# BRIEF
Take every line from the listing below that contains "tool".
Top of SUPPLIED ENTRIES
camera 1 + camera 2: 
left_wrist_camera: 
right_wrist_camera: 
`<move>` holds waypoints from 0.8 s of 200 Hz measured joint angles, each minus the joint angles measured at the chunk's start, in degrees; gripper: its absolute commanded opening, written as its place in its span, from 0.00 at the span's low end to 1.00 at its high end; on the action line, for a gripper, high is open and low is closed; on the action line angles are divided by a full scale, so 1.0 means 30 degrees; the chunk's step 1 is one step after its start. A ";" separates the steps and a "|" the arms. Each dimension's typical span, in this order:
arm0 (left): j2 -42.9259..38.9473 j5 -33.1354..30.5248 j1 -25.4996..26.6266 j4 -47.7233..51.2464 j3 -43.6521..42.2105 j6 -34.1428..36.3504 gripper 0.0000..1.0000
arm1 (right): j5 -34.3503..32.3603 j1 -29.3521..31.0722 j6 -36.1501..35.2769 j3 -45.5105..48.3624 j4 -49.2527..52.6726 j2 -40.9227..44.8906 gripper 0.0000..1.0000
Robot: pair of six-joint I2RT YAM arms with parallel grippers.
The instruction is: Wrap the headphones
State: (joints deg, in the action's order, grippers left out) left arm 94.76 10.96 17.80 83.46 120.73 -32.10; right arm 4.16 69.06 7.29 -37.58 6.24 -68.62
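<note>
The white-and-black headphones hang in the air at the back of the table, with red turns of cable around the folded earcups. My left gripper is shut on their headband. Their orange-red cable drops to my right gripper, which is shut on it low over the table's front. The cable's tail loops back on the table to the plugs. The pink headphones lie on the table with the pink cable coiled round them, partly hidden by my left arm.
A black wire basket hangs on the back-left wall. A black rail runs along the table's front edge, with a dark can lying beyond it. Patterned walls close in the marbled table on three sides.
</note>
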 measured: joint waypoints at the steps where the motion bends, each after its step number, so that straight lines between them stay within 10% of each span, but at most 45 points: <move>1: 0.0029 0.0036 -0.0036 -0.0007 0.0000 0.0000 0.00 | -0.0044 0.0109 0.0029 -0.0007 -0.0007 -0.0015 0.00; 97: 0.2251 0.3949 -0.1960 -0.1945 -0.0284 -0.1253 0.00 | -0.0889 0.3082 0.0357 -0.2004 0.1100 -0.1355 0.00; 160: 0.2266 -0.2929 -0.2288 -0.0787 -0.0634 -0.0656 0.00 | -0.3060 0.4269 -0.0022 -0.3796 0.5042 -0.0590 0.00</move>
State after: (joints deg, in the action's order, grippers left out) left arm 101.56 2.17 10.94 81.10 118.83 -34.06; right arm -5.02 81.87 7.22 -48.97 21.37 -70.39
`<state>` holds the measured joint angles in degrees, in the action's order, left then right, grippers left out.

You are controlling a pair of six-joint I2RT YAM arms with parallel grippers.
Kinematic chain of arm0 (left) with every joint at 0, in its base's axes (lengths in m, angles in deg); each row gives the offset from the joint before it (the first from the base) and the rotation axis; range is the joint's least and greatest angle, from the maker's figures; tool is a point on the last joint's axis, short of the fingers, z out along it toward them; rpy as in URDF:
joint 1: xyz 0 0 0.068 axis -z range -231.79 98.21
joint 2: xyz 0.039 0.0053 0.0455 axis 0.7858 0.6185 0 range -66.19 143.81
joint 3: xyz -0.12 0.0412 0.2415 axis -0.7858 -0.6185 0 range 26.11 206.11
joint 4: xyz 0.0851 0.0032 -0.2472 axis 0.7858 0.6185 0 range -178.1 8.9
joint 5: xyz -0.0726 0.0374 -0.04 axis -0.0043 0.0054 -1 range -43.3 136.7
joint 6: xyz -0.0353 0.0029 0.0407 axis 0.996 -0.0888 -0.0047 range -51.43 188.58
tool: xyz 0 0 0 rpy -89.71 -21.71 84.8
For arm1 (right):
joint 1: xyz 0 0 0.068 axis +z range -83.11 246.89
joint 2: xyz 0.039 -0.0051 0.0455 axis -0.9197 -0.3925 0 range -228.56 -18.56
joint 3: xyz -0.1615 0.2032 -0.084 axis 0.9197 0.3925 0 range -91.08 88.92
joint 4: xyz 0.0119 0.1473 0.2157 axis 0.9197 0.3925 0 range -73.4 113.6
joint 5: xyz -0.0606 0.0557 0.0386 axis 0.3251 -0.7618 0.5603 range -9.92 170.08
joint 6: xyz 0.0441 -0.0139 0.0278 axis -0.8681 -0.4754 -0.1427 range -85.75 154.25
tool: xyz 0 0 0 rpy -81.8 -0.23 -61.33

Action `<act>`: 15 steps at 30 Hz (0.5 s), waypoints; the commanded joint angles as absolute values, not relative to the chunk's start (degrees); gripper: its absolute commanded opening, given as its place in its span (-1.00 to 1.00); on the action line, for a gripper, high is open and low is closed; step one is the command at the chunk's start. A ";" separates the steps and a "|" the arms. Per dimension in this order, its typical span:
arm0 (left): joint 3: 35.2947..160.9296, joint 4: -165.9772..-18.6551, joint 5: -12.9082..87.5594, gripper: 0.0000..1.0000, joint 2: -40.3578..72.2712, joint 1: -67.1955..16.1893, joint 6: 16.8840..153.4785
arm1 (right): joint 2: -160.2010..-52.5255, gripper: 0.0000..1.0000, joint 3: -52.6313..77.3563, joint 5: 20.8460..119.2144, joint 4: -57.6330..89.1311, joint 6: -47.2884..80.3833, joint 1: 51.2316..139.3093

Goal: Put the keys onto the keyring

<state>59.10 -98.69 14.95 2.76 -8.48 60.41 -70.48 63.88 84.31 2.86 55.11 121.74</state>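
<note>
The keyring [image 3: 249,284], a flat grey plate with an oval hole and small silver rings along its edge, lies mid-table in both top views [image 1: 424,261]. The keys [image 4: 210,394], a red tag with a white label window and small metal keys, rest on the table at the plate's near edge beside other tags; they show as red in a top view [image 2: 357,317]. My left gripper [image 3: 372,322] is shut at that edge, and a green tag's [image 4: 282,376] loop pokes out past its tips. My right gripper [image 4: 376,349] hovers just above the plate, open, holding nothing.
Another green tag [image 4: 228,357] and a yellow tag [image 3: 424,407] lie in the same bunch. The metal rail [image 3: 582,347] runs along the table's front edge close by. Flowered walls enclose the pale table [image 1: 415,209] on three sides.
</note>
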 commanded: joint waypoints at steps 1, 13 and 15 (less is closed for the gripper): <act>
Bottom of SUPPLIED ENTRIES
# EXERCISE SOLUTION
Kinematic chain of arm0 (left) with every joint at 0, in its base's axes (lengths in m, angles in deg); each row gives the offset from the joint before it (the first from the base) and the rotation axis; range is the joint's least and greatest angle, from the maker's figures; tool is a point on the last joint's axis, short of the fingers, z out along it toward them; rpy as in URDF:
tool: xyz 0 0 0 rpy -89.71 -21.71 84.8
tool: xyz 0 0 0 rpy -81.8 -0.23 -61.33

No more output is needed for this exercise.